What you need to do
Would you return the material below exactly, with no line left out?

Provided data
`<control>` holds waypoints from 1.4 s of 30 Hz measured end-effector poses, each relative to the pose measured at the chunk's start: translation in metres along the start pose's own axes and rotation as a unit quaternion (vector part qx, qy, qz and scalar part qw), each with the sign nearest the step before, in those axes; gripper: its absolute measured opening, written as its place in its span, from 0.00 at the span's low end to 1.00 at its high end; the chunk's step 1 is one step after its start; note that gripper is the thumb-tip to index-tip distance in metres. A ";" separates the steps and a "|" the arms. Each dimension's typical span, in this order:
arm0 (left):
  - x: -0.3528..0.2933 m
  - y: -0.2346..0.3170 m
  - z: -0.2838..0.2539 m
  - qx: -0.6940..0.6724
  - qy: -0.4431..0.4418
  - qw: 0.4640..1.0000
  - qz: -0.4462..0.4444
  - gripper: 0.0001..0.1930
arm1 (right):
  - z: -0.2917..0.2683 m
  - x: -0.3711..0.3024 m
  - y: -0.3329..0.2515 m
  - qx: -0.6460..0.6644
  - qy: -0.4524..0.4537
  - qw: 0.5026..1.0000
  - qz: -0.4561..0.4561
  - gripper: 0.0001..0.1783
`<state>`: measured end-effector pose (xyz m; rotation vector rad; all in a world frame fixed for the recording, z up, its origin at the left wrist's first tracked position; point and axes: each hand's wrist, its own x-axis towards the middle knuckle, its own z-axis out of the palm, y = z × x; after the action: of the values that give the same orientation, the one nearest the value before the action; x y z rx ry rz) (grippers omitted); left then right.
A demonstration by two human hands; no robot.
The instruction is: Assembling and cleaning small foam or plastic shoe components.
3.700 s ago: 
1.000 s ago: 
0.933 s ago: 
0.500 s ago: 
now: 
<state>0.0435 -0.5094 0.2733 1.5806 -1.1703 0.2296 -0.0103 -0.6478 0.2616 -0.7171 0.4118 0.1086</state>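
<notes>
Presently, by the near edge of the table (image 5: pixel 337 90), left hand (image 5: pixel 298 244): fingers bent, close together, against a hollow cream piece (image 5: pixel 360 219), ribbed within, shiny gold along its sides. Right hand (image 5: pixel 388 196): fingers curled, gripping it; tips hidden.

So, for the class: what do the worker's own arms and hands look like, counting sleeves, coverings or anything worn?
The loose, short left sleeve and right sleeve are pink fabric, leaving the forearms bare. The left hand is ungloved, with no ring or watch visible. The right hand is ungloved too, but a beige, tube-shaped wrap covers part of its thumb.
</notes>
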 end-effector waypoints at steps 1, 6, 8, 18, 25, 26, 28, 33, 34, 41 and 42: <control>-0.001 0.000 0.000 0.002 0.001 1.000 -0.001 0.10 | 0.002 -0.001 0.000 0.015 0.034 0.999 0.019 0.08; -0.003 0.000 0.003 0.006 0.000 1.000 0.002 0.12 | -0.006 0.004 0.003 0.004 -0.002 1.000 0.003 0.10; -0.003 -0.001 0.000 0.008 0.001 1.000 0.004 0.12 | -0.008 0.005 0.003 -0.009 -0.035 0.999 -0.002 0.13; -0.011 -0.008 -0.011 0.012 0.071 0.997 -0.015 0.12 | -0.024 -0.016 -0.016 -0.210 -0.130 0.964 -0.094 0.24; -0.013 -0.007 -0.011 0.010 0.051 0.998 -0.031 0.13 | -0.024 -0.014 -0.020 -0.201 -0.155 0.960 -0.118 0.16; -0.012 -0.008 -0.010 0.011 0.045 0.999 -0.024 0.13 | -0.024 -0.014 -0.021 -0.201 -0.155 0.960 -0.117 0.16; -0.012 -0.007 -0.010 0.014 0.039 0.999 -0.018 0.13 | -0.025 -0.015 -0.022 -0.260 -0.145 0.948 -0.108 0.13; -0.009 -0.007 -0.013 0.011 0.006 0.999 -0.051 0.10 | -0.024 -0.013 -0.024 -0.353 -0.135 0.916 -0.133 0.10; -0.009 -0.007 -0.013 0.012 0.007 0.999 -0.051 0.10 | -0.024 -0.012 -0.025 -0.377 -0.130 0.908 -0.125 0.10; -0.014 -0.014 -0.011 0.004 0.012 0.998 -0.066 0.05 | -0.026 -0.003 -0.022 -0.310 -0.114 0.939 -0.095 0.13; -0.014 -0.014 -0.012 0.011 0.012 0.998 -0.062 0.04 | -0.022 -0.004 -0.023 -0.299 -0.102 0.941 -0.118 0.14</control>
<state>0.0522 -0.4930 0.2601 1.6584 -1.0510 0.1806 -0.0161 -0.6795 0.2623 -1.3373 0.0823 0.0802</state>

Exercise answer
`<control>` holds waypoints from 1.4 s of 30 Hz measured end-effector poses, each relative to the pose measured at the chunk's start: translation in metres along the start pose's own axes and rotation as a unit quaternion (vector part qx, qy, qz and scalar part qw), each with the sign nearest the step before, in those axes; gripper: its absolute measured opening, written as its place in its span, from 0.00 at the span's low end to 1.00 at its high end; the chunk's step 1 is one step after its start; note that gripper is the thumb-tip to index-tip distance in metres. A ";" separates the steps and a "|" the arms. Each dimension's typical span, in this order:
arm0 (left):
  - x: -0.3528..0.2933 m
  - y: -0.2346..0.3170 m
  - z: -0.2838..0.2539 m
  - qx: -0.6940..0.6724
  - qy: -0.4431..0.4418
  - qw: 0.4640..1.0000
  - qz: -0.4462..0.4444
  - gripper: 0.0001..0.1930
arm1 (right):
  - z: -0.2917..0.2683 m
  - x: -0.3711..0.3024 m
  - y: -0.3329..0.2515 m
  - qx: -0.6460..0.6644
  - qy: -0.4524..0.4537
  - qw: 0.5026..1.0000
  - qz: -0.4561..0.4561
  - gripper: 0.0001..0.1783
`<state>`: measured end-effector pose (xyz m; rotation vector rad; all in a world frame fixed for the recording, z up, its origin at the left wrist's first tracked position; point and axes: each hand's wrist, its own x-axis towards the middle knuckle, its own z-axis out of the palm, y = z × x; after the action: of the values that give the same orientation, the one nearest the value before the action; x y z rx ry rz) (grippers omitted); left then right.
A demonstration by two human hands; no robot.
The instruction is: Assembling and cleaning small foam or plastic shoe components.
3.700 s ago: 
1.000 s ago: 
0.933 s ago: 
0.500 s ago: 
now: 
<state>0.0435 -0.5094 0.2733 1.5806 -1.1703 0.2296 -0.0103 -0.6478 0.2616 -0.7171 0.4118 0.1086</state>
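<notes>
Presently, by the near edge of the table (image 5: pixel 337 90), left hand (image 5: pixel 298 244): fingers bent, close together, against a hollow cream piece (image 5: pixel 360 219), ribbed within, shiny gold along its sides. Right hand (image 5: pixel 388 196): fingers curled, gripping it; tips hidden.

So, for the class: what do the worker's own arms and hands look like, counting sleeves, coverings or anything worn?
The loose, short left sleeve and right sleeve are pink fabric, leaving the forearms bare. The left hand is ungloved, with no ring or watch visible. The right hand is ungloved too, but a beige, tube-shaped wrap covers part of its thumb.
</notes>
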 end-effector waypoints at steps 1, 6, 8, 18, 25, 26, 28, 33, 34, 41 and 42: <control>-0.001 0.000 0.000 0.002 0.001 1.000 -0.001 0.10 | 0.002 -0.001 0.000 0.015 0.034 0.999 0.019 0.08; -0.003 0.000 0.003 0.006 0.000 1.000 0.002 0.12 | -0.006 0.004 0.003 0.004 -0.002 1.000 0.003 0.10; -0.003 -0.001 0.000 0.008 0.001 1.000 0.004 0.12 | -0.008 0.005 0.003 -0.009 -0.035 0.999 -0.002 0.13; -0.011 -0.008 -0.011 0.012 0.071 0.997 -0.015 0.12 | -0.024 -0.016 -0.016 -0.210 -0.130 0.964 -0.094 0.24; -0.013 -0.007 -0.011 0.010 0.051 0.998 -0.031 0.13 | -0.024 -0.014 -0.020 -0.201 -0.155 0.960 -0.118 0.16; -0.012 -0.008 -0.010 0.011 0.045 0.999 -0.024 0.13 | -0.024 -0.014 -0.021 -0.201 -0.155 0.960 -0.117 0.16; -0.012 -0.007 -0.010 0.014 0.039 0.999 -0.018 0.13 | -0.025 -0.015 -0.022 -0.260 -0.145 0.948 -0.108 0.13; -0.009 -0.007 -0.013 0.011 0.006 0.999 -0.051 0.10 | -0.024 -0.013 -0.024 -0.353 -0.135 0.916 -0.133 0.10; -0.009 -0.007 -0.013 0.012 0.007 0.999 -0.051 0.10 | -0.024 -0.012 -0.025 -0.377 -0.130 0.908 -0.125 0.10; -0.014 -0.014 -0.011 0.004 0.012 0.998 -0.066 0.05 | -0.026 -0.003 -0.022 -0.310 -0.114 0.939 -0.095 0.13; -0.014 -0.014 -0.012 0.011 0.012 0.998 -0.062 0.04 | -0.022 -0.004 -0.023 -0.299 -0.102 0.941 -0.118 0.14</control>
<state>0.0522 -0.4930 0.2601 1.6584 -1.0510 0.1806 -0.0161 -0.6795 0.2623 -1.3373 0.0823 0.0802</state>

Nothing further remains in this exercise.